The statue honors Jean-Baptiste Colbert, a 17th century royal minister who wrote rules governing slaves in France’s overseas colonies. It stands in front of the National Assembly, a prominent landmark overlooking the Seine River in Paris.
Paris police said one person was detained after “state negrophobia” was scrawled in red paint on the statue’s pedestal and pink paint splattered on Colbert’s likeness. A group called the Anti-Negrophobia Brigade posted photos online of the graffiti and one of its activists in a police van at the site. The group has called for a national debate about such monuments and what it calls institutionalized anti-Black racism in France.

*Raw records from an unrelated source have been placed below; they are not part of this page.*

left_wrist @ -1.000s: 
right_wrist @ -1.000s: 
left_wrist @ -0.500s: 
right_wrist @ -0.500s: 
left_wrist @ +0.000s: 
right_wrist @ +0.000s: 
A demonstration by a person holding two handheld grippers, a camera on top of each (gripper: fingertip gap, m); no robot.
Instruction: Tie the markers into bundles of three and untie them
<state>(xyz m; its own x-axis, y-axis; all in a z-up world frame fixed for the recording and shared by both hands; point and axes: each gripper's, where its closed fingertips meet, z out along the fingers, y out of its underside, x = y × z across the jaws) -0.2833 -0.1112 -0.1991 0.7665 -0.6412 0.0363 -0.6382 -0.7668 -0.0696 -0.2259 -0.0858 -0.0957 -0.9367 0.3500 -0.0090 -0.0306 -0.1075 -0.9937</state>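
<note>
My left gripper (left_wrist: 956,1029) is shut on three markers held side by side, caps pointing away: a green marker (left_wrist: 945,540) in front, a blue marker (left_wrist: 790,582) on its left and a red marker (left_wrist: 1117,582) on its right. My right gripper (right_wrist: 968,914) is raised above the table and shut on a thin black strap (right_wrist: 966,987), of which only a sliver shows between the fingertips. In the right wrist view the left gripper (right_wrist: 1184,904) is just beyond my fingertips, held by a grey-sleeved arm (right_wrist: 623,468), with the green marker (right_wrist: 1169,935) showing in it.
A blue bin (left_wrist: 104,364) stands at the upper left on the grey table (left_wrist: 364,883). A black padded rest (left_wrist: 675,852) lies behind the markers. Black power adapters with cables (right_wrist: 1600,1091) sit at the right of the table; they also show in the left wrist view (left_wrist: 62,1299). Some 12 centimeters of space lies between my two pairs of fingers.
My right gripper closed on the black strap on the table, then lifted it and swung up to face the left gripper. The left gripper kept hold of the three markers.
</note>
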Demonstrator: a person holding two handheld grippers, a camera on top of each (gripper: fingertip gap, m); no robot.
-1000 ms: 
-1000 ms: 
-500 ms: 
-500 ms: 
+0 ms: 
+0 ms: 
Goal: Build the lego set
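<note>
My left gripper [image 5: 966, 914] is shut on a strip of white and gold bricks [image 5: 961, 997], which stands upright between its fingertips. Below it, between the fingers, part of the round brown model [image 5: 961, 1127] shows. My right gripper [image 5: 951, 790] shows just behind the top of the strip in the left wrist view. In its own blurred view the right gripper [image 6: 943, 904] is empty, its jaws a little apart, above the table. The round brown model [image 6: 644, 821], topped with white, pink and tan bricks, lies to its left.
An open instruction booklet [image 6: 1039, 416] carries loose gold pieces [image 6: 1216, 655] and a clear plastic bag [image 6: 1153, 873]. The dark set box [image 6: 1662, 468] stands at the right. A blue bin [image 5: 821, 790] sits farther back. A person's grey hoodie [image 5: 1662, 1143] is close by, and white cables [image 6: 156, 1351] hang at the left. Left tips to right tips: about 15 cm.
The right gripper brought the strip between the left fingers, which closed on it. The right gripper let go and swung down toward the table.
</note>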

It is the most prominent monument in France targeted since George Floyd’s death in the U.S. galvanized action in many countries against racial injustice and police violence. The statue was put under police protection earlier this month amid growing calls to rethink such historical figures.
Colbert, a prominent minister under King Louis XVI in the 1600s, is celebrated in France for an economic doctrine known as “colbertism,” which relies on the idea that state intervention is needed to serve the country’s economy and wealth.
Colbert also drafted the Code Noir (“Black Code”), promulgated two years after his death, which regulated the life, death, purchase, religion and treatment of slaves by their masters. No statues in France have been taken down as they have in the U.S. or other countries, but several have been vandalized in recent weeks.